What the task asks: From the data below, return the exact lines starting at the line containing "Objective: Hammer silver" and ending at the line containing "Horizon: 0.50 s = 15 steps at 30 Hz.", both included, and nothing else.

Exercise data:
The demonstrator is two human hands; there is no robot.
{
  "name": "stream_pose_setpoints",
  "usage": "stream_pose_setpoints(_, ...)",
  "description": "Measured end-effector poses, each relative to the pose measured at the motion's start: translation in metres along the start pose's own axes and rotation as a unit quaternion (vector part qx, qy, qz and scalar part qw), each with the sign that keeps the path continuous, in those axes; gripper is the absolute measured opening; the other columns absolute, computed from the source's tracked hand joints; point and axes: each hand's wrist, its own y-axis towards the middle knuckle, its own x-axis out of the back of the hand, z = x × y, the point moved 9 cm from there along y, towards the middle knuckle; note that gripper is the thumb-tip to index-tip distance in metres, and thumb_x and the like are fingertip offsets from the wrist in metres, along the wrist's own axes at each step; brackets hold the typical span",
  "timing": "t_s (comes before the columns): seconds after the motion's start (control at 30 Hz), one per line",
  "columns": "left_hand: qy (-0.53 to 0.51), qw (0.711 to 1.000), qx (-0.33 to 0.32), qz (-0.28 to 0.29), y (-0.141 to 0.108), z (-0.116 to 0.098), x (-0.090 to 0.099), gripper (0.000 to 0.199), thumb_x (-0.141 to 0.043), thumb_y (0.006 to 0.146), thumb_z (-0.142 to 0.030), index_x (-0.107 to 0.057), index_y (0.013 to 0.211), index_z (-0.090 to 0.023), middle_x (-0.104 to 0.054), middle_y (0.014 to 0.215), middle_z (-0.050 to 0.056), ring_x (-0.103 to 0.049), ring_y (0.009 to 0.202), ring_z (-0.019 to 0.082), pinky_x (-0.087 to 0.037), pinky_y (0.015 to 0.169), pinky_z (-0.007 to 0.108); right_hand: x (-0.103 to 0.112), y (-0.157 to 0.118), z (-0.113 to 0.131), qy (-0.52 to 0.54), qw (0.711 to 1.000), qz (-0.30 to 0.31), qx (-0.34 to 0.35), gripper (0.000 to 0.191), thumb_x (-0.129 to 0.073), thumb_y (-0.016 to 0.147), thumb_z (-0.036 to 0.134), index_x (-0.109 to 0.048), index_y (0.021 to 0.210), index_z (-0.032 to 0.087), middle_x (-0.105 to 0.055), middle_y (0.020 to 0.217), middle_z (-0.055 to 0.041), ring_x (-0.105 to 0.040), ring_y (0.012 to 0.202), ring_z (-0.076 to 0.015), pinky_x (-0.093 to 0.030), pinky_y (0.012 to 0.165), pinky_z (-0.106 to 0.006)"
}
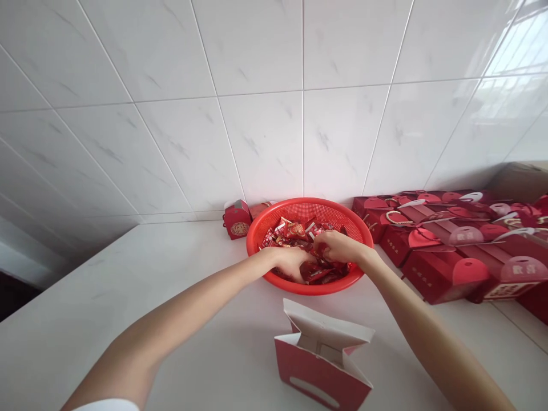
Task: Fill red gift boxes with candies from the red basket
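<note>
A red plastic basket (pixel 310 290) stands against the tiled wall, holding many small red wrapped packets (pixel 294 230). My left hand (pixel 291 262) reaches into the basket's left half, its fingers hidden among the packets. On the right side of the basket, my right hand (pixel 336 245) is over the packets with its fingers curled down; what they hold, if anything, cannot be made out. In front of the basket, nearer to me, a red box (pixel 319 371) with a white inside stands with its top open.
Many closed red boxes (pixel 445 274) with handles fill the right side of the white counter (pixel 171 319). One small red box (pixel 237 220) stands by the wall, left of the basket. A brown carton (pixel 520 180) is at the far right.
</note>
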Motion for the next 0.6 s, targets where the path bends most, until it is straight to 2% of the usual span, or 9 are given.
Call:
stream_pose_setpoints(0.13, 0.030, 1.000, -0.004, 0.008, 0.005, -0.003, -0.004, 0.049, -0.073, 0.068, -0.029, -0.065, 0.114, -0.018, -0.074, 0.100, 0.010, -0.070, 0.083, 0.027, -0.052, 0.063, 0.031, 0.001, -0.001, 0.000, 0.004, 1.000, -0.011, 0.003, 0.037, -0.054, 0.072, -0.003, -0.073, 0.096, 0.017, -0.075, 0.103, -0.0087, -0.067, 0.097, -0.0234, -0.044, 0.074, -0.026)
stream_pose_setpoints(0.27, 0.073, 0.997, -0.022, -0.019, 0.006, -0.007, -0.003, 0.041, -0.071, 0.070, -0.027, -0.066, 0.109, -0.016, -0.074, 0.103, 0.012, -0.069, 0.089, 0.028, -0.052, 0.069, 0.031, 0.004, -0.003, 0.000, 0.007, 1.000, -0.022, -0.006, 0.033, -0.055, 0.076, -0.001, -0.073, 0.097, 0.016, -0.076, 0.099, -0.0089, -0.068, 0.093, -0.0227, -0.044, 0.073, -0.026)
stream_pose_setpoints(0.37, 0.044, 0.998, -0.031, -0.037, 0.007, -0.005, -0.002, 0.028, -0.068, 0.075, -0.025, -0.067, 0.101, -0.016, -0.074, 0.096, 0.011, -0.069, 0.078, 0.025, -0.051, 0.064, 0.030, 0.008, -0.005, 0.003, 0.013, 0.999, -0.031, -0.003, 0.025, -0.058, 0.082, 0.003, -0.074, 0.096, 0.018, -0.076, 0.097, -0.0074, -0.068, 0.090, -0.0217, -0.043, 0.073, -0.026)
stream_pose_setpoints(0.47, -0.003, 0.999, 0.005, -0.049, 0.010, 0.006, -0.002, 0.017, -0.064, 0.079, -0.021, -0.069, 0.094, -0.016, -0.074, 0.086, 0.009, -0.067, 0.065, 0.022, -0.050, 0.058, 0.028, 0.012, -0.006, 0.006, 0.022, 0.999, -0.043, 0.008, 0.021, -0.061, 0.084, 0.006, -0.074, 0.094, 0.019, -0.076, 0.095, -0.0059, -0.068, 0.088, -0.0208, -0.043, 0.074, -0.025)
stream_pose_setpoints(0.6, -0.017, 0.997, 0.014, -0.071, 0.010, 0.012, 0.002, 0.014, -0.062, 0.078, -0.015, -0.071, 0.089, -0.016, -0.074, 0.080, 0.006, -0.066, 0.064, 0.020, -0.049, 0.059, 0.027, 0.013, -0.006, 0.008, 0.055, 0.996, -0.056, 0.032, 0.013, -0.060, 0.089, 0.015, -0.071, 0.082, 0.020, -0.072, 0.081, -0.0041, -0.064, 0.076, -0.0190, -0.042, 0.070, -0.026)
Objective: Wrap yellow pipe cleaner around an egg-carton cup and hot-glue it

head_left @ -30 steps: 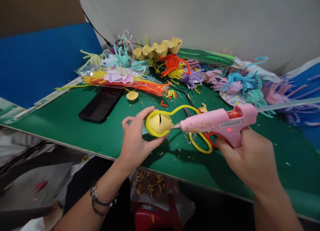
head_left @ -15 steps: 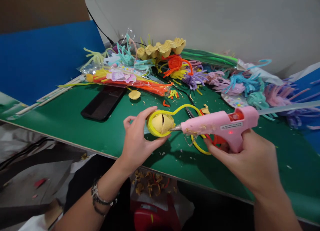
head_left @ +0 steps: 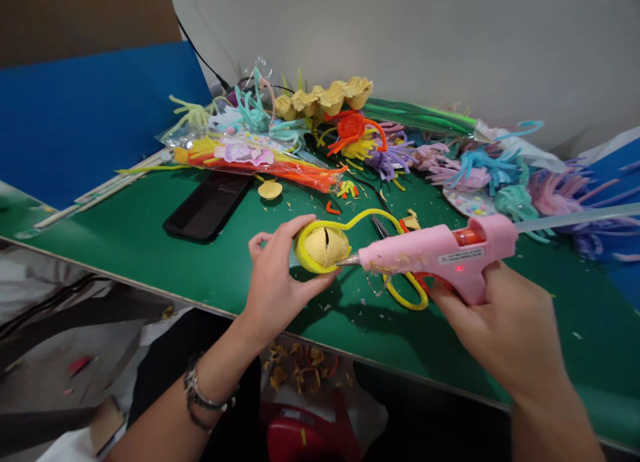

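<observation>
Between thumb and fingers, my left hand (head_left: 280,275) grips a yellow egg-carton cup (head_left: 320,245) just above the table. A fuzzy yellow pipe cleaner (head_left: 373,214) runs around the cup's rim, and its loose end loops out to the right. My right hand (head_left: 505,322) is wrapped around the handle of a pink glue gun (head_left: 425,252), whose red light is lit. The metal nozzle meets the lower right edge of the cup, at the pipe cleaner. A clear glue stick (head_left: 575,219) sticks out of the gun's back. Partly hidden behind the gun lie scissors (head_left: 379,227).
A black phone (head_left: 207,205) and a loose carton cup (head_left: 270,190) lie on the green table (head_left: 200,269). Along the wall are bagged pipe cleaners (head_left: 260,165), an egg carton (head_left: 327,97) and pastel pipe-cleaner bundles (head_left: 470,169). A blue board (head_left: 100,115) stands at left.
The glue gun has shifted slightly left and down along the cup's edge. My right thumb has drawn back toward the handle. My left hand stays nearly still.
</observation>
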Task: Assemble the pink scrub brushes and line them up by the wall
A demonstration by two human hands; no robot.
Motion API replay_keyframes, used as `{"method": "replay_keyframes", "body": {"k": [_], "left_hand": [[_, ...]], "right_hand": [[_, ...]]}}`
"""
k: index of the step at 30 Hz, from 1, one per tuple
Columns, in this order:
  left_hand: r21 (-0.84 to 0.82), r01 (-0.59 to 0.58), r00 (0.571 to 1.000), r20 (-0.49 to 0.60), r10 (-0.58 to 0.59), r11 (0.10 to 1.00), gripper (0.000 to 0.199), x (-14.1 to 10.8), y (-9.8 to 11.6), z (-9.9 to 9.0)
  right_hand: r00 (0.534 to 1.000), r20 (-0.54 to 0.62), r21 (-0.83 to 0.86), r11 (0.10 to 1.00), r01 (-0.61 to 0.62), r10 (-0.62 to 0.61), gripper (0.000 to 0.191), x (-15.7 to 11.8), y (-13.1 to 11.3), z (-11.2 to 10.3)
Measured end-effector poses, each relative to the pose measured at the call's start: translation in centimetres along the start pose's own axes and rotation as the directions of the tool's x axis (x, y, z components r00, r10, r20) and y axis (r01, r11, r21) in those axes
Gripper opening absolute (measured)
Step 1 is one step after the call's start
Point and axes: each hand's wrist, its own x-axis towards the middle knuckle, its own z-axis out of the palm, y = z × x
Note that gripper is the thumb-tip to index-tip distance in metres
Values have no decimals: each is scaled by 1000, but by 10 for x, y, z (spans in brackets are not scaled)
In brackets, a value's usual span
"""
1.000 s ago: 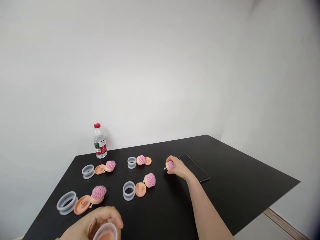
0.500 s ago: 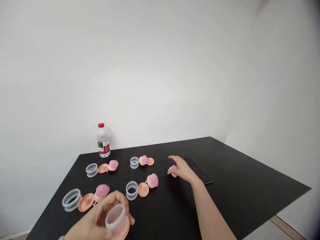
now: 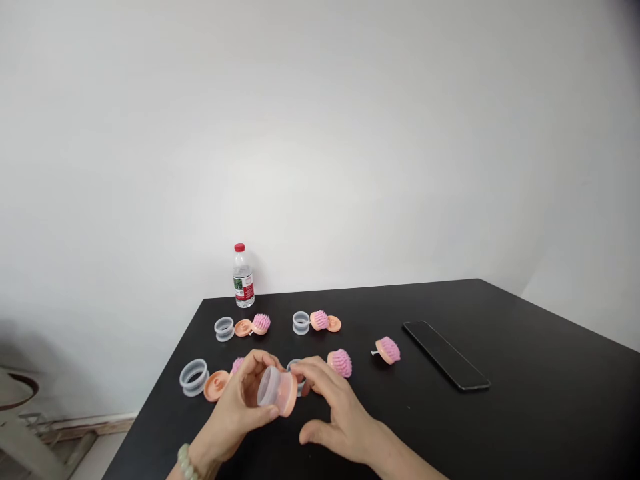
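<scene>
The assembly consists of a translucent plastic ring (image 3: 269, 387) seated on a peach plastic disc (image 3: 291, 395), forming a short cylinder. It is located at lower centre of the frame, held clear of any surface, with its axis roughly horizontal: ring end toward the left, disc end toward the right. The left hand (image 3: 233, 408) grips the ring, fingers curled over its top. The right hand (image 3: 334, 415) is spread just beside the disc end; contact cannot be confirmed.
</scene>
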Motion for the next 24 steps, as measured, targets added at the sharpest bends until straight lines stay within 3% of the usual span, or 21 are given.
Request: {"method": "replay_keyframes", "body": {"k": [8,15,20,21,24], "left_hand": [[73,-45,998,42,42,996,44,-1,-5,4],[187,10,998,-63,1,982,44,2,-17,-1],[178,-1,992,-127,24,984,42,3,-19,0],[188,-10,992,-118,32,982,43,3,-19,0],[253,-8,996,-84,30,968,40,3,-18,0]], "right_hand": [[996,33,-79,994,-77,80,63,0,7,10],[999,16,-102,994,-43,44,47,-3,8,13],[990,7,50,989,-138,138,81,-5,16,16],[988,10,62,986,-154,154,80,-4,17,16],[989,24,25,989,-146,145,55,-2,14,14]]}}
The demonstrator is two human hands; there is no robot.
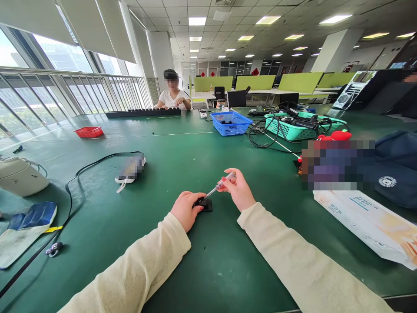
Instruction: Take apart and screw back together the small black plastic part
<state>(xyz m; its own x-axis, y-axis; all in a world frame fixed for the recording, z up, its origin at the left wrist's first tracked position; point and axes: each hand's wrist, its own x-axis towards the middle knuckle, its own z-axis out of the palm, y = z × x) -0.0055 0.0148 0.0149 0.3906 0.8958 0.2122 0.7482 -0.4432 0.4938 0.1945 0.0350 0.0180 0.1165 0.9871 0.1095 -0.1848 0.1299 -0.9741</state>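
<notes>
A small flat black part (207,208) lies on the green tabletop in front of me. My left hand (188,209) is closed on it from the left, with thumb and fingers at its edges. Between the fingers of my right hand (239,189) is a slim screwdriver (220,184) with a clear handle. It slants down to the left, and its tip meets the top of the black part or hangs just above it; I cannot tell which. Finer details of the part are too small to make out.
A phone-like device (130,168) and a black cable lie left, near a beige container (20,176). Ahead are a red tray (89,132), a blue basket (230,123) and a green basket (295,128) of cables. Right lies a wipes pack (365,226). Another person (174,93) sits opposite.
</notes>
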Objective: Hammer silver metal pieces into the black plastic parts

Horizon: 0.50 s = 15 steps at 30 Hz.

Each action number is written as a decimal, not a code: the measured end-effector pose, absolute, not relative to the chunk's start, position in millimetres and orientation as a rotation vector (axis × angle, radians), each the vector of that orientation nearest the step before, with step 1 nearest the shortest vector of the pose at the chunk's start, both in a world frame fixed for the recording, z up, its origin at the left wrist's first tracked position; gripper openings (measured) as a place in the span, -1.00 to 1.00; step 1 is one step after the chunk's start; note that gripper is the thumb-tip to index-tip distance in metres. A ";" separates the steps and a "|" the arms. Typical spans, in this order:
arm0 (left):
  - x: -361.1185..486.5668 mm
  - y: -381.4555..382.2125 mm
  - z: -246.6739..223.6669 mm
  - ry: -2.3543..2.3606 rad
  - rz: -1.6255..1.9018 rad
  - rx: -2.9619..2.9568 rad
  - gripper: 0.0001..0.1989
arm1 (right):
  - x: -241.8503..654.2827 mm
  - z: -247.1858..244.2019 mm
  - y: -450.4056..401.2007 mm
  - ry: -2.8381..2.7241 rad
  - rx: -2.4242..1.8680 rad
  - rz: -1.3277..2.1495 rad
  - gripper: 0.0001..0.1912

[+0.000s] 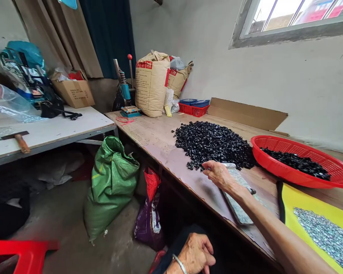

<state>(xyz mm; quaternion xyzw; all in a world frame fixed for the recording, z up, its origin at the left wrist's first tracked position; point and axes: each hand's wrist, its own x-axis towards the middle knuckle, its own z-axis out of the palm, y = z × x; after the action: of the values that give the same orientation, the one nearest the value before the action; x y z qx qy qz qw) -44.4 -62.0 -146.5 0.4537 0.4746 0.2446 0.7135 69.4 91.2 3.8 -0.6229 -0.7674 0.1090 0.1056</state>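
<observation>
My right hand reaches across the table with its fingertips pinched together at the near edge of a heap of small black parts. A small black part shows at the tips. Beneath that forearm lies a flat, greyish stone-like slab, with a dark knob-like piece on it, partly covered by the arm. Low in the view, over my lap, my left hand wears a silver bangle. Its fingers are curled inward, and whatever they hold is hidden.
A red basket with black parts stands right, beside a yellow sheet bearing small silvery pieces. Behind are a hand press, paper sacks and a red tray. A green sack is on the floor. A hammer lies left.
</observation>
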 end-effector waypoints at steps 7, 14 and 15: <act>-48.7 -62.1 -138.3 1.124 0.465 1.093 -0.88 | 46.9 -18.9 115.6 -2.352 -1.862 0.101 -0.77; -56.2 -64.6 -130.9 1.097 0.460 1.104 -0.89 | 40.8 -16.3 119.4 -2.361 -1.950 0.022 -0.83; -57.2 -64.9 -126.0 1.118 0.445 1.099 -0.88 | 40.5 -14.6 119.3 -2.343 -1.965 0.023 -0.81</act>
<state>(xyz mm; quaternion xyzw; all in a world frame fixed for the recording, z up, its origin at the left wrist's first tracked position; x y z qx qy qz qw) -57.2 -64.9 -126.0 0.4908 0.4991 0.1988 0.6860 40.5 119.3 -14.6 -0.6421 -0.7655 0.0076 0.0417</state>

Answer:
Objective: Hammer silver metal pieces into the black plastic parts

Horizon: 0.50 s = 15 steps at 30 Hz.

This output contains the complete answer.